**Task goal:**
Nothing below is to be printed except the lines between the line holding "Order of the" and the line holding "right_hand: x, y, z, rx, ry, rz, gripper", inclusive, each exactly as it appears.

==============================

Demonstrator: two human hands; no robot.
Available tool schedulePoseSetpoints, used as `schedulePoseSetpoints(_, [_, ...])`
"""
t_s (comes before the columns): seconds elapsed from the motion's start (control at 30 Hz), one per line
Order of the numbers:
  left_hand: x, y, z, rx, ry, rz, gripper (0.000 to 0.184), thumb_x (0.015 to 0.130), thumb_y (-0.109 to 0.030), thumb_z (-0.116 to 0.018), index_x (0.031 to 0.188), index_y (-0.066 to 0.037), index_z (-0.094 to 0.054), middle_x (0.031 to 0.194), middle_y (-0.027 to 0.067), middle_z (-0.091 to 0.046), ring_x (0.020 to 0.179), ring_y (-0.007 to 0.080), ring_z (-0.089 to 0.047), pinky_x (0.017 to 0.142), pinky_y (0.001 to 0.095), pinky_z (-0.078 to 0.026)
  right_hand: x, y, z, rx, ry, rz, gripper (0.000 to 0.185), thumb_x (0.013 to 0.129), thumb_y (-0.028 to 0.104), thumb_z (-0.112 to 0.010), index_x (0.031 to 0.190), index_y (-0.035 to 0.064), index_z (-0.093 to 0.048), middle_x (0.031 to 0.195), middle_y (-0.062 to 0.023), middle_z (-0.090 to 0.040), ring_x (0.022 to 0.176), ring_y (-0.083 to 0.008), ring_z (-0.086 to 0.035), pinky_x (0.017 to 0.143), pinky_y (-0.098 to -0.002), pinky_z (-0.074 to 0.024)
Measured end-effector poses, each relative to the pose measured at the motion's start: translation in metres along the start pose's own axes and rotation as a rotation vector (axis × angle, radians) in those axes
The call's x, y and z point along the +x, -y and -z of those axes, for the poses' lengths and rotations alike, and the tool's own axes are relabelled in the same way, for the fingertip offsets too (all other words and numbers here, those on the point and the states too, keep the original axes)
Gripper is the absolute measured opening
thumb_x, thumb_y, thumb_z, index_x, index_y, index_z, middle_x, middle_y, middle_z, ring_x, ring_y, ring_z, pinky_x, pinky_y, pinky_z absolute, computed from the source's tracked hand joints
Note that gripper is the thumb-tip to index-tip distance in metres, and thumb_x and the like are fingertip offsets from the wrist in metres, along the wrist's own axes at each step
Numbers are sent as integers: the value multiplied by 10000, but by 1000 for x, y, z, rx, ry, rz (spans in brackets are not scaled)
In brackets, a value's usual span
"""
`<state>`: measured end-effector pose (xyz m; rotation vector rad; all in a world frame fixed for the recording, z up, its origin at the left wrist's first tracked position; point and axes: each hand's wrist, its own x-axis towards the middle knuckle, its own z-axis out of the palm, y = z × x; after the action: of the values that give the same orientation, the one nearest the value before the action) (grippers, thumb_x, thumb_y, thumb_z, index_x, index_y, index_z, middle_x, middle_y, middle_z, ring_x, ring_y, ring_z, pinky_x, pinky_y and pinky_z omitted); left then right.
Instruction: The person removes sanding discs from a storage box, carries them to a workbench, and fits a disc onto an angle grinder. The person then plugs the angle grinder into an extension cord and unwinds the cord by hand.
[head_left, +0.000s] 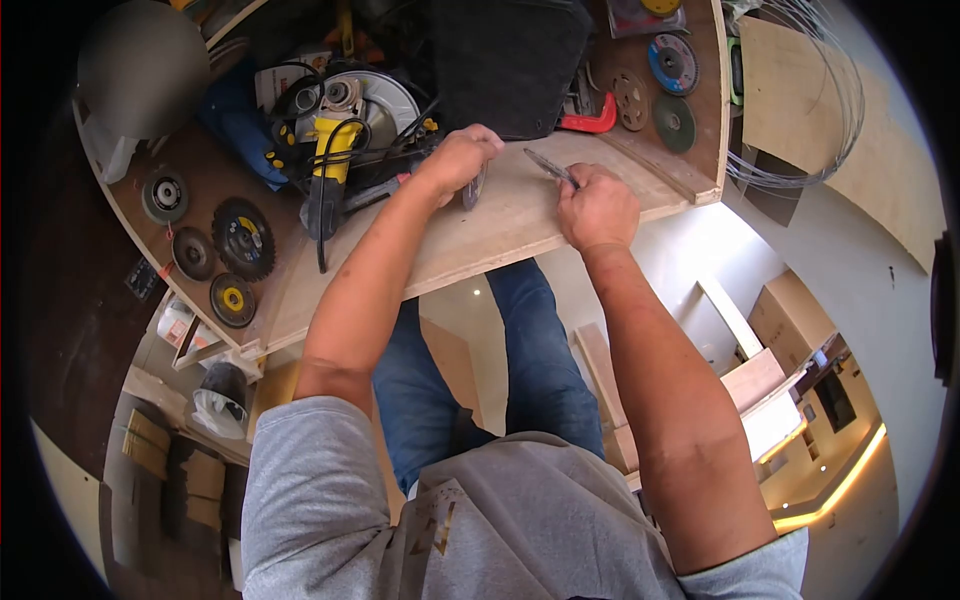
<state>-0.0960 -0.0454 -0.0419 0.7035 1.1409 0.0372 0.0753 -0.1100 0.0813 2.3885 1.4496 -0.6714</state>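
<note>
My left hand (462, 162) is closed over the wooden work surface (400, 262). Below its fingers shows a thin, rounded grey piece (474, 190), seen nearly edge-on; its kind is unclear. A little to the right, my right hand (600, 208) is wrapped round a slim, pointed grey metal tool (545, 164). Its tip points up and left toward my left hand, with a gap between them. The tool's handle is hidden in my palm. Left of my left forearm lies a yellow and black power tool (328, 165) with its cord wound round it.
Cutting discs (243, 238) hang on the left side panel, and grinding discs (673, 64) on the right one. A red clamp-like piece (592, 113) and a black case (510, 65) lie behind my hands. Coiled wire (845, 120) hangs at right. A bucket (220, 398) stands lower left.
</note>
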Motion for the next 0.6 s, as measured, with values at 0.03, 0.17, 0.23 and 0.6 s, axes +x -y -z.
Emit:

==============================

**Written response:**
Order of the numbers:
  left_hand: x, y, z, rx, ry, rz, gripper (0.000 to 0.184), thumb_x (0.015 to 0.130), thumb_y (-0.109 to 0.030), thumb_z (-0.116 to 0.018), index_x (0.031 to 0.188), index_y (-0.066 to 0.037), index_z (-0.094 to 0.054), middle_x (0.031 to 0.194), middle_y (-0.027 to 0.067), middle_z (-0.091 to 0.046), ring_x (0.020 to 0.179), ring_y (-0.007 to 0.080), ring_z (-0.089 to 0.047), pinky_x (0.017 to 0.142), pinky_y (0.001 to 0.095), pinky_z (-0.078 to 0.026)
  right_hand: x, y, z, rx, ry, rz, gripper (0.000 to 0.185), thumb_x (0.013 to 0.129), thumb_y (-0.028 to 0.104), thumb_z (-0.112 to 0.010), index_x (0.031 to 0.190), index_y (-0.035 to 0.064), index_z (-0.093 to 0.048), middle_x (0.031 to 0.195), middle_y (-0.062 to 0.023), middle_z (-0.090 to 0.040), ring_x (0.022 to 0.176), ring_y (-0.083 to 0.008), ring_z (-0.086 to 0.035), pinky_x (0.017 to 0.143), pinky_y (-0.098 to -0.002), pinky_z (-0.074 to 0.024)

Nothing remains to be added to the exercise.